**Your instructions:** Whenever a line in the records below holds the string "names", copy it out.

[Material to process Boundary: Start]

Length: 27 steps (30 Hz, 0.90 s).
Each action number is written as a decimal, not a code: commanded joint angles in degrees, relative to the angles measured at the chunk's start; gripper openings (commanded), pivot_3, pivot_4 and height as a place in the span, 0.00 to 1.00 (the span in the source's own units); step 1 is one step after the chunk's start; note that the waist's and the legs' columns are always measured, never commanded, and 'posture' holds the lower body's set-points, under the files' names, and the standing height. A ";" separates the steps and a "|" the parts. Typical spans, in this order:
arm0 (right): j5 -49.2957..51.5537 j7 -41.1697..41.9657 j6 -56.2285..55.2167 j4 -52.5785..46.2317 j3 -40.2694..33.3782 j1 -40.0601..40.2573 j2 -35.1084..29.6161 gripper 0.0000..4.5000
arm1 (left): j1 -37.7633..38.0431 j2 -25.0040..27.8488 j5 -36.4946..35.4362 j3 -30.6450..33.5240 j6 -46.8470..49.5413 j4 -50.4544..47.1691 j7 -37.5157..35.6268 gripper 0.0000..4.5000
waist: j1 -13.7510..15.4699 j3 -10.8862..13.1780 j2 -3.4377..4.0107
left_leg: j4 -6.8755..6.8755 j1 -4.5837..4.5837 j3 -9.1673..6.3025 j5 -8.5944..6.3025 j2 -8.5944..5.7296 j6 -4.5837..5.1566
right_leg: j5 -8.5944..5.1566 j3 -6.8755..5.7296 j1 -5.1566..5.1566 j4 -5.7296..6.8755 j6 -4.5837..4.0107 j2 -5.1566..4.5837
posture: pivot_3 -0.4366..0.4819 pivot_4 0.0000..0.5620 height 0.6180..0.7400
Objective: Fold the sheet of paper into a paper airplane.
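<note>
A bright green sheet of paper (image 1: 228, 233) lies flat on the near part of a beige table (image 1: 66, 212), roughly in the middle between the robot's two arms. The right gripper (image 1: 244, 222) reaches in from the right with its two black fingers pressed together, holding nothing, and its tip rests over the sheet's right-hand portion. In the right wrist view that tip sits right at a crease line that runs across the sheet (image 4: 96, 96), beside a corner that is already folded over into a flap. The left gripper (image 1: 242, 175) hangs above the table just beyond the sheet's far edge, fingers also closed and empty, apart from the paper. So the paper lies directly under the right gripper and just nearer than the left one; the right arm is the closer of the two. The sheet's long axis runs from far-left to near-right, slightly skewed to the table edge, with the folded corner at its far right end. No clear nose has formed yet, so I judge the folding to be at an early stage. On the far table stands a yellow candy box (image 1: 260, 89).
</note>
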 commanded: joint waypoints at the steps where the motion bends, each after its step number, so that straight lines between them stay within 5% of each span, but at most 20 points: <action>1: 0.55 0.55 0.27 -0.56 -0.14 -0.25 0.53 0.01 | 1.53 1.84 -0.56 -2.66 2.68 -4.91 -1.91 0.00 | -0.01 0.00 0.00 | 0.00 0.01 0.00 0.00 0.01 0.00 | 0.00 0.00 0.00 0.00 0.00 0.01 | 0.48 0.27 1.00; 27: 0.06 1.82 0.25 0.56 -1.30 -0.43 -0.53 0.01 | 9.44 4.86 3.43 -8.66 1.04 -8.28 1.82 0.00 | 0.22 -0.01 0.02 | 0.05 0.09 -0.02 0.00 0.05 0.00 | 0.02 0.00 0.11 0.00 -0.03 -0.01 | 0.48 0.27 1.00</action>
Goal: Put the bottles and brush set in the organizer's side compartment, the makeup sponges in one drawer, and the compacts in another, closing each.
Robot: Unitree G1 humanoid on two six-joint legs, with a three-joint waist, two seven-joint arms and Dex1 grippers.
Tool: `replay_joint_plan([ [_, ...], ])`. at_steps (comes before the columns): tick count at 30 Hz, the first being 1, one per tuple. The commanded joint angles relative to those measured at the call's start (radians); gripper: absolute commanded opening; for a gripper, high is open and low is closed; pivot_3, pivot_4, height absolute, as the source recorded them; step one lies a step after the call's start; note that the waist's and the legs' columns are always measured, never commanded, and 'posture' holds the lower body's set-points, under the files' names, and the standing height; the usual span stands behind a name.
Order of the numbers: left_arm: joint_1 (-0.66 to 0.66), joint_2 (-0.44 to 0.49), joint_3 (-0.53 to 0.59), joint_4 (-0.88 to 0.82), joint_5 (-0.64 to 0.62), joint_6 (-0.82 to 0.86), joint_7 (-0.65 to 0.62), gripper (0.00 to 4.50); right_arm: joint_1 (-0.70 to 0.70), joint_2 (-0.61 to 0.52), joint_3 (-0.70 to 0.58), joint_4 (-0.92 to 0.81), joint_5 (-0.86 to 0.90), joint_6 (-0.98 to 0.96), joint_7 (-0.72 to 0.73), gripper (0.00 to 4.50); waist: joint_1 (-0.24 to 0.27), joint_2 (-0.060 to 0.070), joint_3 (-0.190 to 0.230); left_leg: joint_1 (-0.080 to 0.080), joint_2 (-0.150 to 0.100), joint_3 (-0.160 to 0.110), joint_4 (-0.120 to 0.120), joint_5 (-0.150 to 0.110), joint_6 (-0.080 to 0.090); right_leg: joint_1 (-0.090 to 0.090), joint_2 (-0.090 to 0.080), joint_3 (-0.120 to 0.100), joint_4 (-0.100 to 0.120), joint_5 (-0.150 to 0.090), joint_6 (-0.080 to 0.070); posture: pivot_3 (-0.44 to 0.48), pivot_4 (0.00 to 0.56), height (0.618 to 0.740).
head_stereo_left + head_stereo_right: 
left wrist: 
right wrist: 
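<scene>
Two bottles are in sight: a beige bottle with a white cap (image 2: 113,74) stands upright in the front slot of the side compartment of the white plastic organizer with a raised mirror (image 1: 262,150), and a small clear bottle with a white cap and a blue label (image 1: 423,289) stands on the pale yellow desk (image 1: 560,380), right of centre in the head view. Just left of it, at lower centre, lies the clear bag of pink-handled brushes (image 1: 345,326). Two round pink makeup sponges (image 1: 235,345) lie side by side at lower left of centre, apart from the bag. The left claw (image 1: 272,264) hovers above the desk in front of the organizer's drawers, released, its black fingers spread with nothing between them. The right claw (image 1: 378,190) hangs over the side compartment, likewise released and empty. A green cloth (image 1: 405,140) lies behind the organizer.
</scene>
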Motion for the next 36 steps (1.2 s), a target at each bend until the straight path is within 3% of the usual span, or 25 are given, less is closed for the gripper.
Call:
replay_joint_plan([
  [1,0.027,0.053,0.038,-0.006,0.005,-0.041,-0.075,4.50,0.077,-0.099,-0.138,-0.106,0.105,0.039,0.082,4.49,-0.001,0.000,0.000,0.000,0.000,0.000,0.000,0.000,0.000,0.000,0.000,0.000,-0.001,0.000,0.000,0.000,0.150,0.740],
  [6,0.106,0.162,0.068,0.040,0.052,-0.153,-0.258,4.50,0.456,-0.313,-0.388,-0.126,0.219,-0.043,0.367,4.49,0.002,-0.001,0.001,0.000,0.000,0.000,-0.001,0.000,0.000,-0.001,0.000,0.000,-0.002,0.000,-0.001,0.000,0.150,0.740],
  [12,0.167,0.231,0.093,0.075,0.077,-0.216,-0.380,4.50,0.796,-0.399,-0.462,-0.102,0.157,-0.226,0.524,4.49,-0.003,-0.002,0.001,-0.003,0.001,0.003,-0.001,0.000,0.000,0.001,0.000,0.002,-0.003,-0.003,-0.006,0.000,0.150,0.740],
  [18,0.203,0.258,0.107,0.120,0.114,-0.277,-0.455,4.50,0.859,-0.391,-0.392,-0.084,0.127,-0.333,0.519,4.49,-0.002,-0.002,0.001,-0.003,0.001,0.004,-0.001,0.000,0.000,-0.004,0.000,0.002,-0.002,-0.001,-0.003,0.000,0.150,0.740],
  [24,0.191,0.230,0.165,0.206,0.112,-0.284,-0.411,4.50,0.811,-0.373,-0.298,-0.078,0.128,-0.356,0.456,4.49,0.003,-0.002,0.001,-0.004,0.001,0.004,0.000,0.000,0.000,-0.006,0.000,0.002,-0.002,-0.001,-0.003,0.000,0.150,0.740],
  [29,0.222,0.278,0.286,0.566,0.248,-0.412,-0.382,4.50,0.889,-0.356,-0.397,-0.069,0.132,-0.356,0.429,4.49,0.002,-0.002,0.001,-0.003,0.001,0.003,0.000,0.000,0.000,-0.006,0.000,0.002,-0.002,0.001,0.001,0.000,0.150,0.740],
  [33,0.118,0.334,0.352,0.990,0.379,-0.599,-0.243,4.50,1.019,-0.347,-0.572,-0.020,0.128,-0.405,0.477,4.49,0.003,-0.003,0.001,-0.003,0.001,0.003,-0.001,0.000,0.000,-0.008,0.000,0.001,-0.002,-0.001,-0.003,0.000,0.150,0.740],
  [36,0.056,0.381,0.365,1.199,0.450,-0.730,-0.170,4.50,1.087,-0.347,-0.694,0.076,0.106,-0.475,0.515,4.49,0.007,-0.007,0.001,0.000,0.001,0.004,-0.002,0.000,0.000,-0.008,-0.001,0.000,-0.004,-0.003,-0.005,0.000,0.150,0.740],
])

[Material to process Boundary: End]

**Answer to the problem:**
Each action number is written as a decimal, not a code: commanded joint angles in degrees, relative to the angles measured at the chunk's start; gripper openings (commanded), pivot_3, pivot_4 and height as a place in the span, 0.00 to 1.00 (the span in the source's own units); step 1 is one step after the chunk's start; note that the waist's and the legs' columns are always measured, never commanded, and 'posture' holds the lower body's set-points, under the files' names, and the standing height. A ";" separates the steps and a "|" the parts. Typical spans, in this order:
Tool: `replay_joint_plan([ [_, ...], ])`. at_steps (comes before the columns): tick count at 30 Hz, the first being 1, one per tuple. The commanded joint angles relative to those measured at the call's start (radians); gripper: absolute commanded opening; for a gripper, high is open and low is closed; pivot_3, pivot_4, height absolute, as the source recorded them; step one lies a step after the call's start; note that the waist's and the legs' columns are always measured, never commanded, and 'posture' holds the lower body's set-points, under the files' names, and the standing height; the usual span stands behind a name.

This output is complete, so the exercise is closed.